- [WHAT IS NEEDED]: Exact duplicates of all entries are needed.

Collection entries
------
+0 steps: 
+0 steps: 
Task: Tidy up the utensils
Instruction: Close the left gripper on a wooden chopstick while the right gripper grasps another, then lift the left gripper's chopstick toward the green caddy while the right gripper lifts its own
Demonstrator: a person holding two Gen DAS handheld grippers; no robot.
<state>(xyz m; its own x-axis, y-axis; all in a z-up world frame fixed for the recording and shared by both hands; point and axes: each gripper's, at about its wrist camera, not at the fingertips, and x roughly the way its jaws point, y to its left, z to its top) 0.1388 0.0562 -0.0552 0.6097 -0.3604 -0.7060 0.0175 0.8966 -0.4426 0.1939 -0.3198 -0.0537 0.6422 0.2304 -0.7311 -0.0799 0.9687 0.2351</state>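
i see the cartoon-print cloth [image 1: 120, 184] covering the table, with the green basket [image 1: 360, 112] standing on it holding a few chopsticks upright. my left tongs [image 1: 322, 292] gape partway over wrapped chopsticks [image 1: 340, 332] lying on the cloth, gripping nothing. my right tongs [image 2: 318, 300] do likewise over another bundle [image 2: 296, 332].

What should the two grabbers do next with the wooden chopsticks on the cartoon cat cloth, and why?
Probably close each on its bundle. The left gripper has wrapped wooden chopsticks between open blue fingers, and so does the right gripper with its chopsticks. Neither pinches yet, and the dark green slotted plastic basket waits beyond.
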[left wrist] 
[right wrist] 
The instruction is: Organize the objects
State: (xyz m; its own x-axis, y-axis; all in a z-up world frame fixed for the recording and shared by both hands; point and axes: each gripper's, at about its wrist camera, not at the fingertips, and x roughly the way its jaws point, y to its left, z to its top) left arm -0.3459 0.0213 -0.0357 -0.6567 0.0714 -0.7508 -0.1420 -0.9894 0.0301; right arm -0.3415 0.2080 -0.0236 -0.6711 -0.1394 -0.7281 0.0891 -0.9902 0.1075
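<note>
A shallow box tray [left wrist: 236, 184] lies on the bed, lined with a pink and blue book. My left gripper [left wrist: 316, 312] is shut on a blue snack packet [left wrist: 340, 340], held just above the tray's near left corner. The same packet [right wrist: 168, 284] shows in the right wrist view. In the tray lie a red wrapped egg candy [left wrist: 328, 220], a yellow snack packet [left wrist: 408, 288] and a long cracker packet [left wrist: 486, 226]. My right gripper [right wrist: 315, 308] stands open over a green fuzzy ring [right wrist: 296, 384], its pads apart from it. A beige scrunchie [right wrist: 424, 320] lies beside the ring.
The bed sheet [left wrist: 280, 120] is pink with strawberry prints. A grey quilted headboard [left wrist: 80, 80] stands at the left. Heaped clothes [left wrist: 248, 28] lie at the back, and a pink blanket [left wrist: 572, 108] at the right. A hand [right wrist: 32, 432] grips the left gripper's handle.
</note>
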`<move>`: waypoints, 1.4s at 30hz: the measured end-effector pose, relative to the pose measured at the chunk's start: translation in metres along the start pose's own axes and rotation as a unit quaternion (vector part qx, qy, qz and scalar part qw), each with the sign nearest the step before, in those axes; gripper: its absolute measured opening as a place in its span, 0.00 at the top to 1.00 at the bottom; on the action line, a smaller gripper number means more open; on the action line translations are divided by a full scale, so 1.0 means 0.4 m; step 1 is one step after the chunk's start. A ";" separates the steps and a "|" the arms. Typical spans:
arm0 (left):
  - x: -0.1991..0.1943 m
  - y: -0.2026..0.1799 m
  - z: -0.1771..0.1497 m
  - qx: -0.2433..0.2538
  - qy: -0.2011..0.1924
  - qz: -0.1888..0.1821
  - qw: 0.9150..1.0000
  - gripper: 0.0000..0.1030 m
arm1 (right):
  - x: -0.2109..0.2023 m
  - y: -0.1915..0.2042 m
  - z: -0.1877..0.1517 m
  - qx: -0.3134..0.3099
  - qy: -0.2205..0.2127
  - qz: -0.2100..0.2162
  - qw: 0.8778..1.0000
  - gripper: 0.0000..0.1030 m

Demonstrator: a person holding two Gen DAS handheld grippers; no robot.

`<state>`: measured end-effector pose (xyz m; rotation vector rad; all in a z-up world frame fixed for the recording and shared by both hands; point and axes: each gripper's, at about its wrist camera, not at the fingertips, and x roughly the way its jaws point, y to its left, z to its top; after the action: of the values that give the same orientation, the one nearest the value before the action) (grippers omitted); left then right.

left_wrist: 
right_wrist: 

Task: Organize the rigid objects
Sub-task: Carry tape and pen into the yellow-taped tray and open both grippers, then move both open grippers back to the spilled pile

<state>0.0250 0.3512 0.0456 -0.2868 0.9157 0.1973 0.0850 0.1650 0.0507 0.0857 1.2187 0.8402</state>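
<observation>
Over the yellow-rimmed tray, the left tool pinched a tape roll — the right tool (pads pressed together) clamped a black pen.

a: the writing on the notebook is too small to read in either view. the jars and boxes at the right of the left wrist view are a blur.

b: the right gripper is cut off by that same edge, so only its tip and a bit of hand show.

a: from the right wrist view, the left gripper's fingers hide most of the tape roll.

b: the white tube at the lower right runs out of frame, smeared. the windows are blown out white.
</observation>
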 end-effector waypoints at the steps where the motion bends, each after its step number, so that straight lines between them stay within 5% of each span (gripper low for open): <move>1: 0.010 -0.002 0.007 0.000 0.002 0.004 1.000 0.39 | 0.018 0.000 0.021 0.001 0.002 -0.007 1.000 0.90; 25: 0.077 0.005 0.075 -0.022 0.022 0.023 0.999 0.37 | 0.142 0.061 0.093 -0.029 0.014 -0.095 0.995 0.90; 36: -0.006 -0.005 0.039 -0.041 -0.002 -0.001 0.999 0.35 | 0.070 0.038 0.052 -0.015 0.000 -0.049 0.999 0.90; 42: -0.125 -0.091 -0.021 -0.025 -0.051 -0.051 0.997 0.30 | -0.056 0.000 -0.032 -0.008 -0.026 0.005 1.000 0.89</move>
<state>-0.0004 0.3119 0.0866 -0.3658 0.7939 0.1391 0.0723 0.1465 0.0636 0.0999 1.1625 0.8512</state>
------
- [WRITTEN RESPONSE]:
+0 steps: 
+0 steps: 
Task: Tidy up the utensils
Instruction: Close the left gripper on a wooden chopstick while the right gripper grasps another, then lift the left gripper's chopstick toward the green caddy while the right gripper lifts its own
Demonstrator: a person holding two Gen DAS handheld grippers; no robot.
<state>(xyz m; its own x-axis, y-axis; all in a z-up world frame fixed for the recording and shared by both hands; point and axes: each gripper's, at about its wrist camera, not at the fingertips, and x roughly the way its jaws point, y to its left, z to its top) 0.1388 0.0562 -0.0552 0.6097 -0.3604 -0.7060 0.0175 0.8966 -0.4426 0.1939 -0.3198 -0.0537 0.6422 0.2304 -0.7311 -0.0799 0.9687 0.2351</state>
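i see the cartoon-print cloth [image 1: 120, 184] covering the table, with the green basket [image 1: 360, 112] standing on it holding a few chopsticks upright. my left tongs [image 1: 322, 292] gape partway over wrapped chopsticks [image 1: 340, 332] lying on the cloth, gripping nothing. my right tongs [image 2: 318, 300] do likewise over another bundle [image 2: 296, 332].

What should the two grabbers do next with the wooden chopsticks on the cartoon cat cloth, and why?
Probably close each on its bundle. The left gripper has wrapped wooden chopsticks between open blue fingers, and so does the right gripper with its chopsticks. Neither pinches yet, and the dark green slotted plastic basket waits beyond.
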[left wrist] 
[right wrist] 
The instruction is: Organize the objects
State: (xyz m; its own x-axis, y-axis; all in a z-up world frame fixed for the recording and shared by both hands; point and axes: each gripper's, at about its wrist camera, not at the fingertips, and x roughly the way its jaws point, y to its left, z to its top) left arm -0.3459 0.0213 -0.0357 -0.6567 0.0714 -0.7508 -0.1420 -0.9894 0.0301; right arm -0.3415 0.2080 -0.0236 -0.6711 -0.1394 -0.7281 0.0891 -0.9902 0.1075
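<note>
A shallow box tray [left wrist: 236, 184] lies on the bed, lined with a pink and blue book. My left gripper [left wrist: 316, 312] is shut on a blue snack packet [left wrist: 340, 340], held just above the tray's near left corner. The same packet [right wrist: 168, 284] shows in the right wrist view. In the tray lie a red wrapped egg candy [left wrist: 328, 220], a yellow snack packet [left wrist: 408, 288] and a long cracker packet [left wrist: 486, 226]. My right gripper [right wrist: 315, 308] stands open over a green fuzzy ring [right wrist: 296, 384], its pads apart from it. A beige scrunchie [right wrist: 424, 320] lies beside the ring.
The bed sheet [left wrist: 280, 120] is pink with strawberry prints. A grey quilted headboard [left wrist: 80, 80] stands at the left. Heaped clothes [left wrist: 248, 28] lie at the back, and a pink blanket [left wrist: 572, 108] at the right. A hand [right wrist: 32, 432] grips the left gripper's handle.
</note>
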`<move>`: waypoints, 1.4s at 30hz: the measured end-effector pose, relative to the pose measured at the chunk's start: translation in metres along the start pose's own axes and rotation as a unit quaternion (vector part qx, qy, qz and scalar part qw), each with the sign nearest the step before, in those axes; gripper: its absolute measured opening as a place in its span, 0.00 at the top to 1.00 at the bottom; on the action line, a smaller gripper number means more open; on the action line translations are divided by a full scale, so 1.0 means 0.4 m; step 1 is one step after the chunk's start. A ";" separates the steps and a "|" the arms. Typical spans:
arm0 (left):
  - x: -0.1991..0.1943 m
  - y: -0.2026..0.1799 m
  - z: -0.1771..0.1497 m
  - qx: -0.2433..0.2538
  - qy: -0.2011..0.1924
  - qz: -0.1888..0.1821
  - qw: 0.9150..1.0000
  - gripper: 0.0000..0.1030 m
arm1 (right):
  - x: -0.2109..0.2023 m
  - y: -0.1915..0.2042 m
  - z: -0.1877..0.1517 m
  - qx: -0.3134..0.3099
  - qy: -0.2205..0.2127
  - qz: -0.2100..0.2162
  - qw: 0.8778..1.0000
  - gripper: 0.0000..0.1030 m

Demonstrator: a person holding two Gen DAS handheld grippers; no robot.

`<state>`: measured end-effector pose (xyz m; rotation vector rad; all in a z-up world frame fixed for the recording and shared by both hands; point and axes: each gripper's, at about its wrist camera, not at the fingertips, and x roughly the way its jaws point, y to its left, z to its top; after the action: of the values that give the same orientation, the one nearest the value before the action) (grippers omitted); left then right.

left_wrist: 
right_wrist: 

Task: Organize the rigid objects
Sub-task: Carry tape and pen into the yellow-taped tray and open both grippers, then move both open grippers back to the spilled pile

<state>0.0250 0.3512 0.0456 -0.2868 0.9157 0.1973 0.0850 0.1650 0.0507 0.0857 1.2187 0.8402</state>
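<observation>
Over the yellow-rimmed tray, the left tool pinched a tape roll — the right tool (pads pressed together) clamped a black pen.

a: the writing on the notebook is too small to read in either view. the jars and boxes at the right of the left wrist view are a blur.

b: the right gripper is cut off by that same edge, so only its tip and a bit of hand show.

a: from the right wrist view, the left gripper's fingers hide most of the tape roll.

b: the white tube at the lower right runs out of frame, smeared. the windows are blown out white.
</observation>
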 end-effector waypoints at the steps where the motion bends, each after its step number, so that straight lines between them stay within 5% of each span (gripper low for open): <move>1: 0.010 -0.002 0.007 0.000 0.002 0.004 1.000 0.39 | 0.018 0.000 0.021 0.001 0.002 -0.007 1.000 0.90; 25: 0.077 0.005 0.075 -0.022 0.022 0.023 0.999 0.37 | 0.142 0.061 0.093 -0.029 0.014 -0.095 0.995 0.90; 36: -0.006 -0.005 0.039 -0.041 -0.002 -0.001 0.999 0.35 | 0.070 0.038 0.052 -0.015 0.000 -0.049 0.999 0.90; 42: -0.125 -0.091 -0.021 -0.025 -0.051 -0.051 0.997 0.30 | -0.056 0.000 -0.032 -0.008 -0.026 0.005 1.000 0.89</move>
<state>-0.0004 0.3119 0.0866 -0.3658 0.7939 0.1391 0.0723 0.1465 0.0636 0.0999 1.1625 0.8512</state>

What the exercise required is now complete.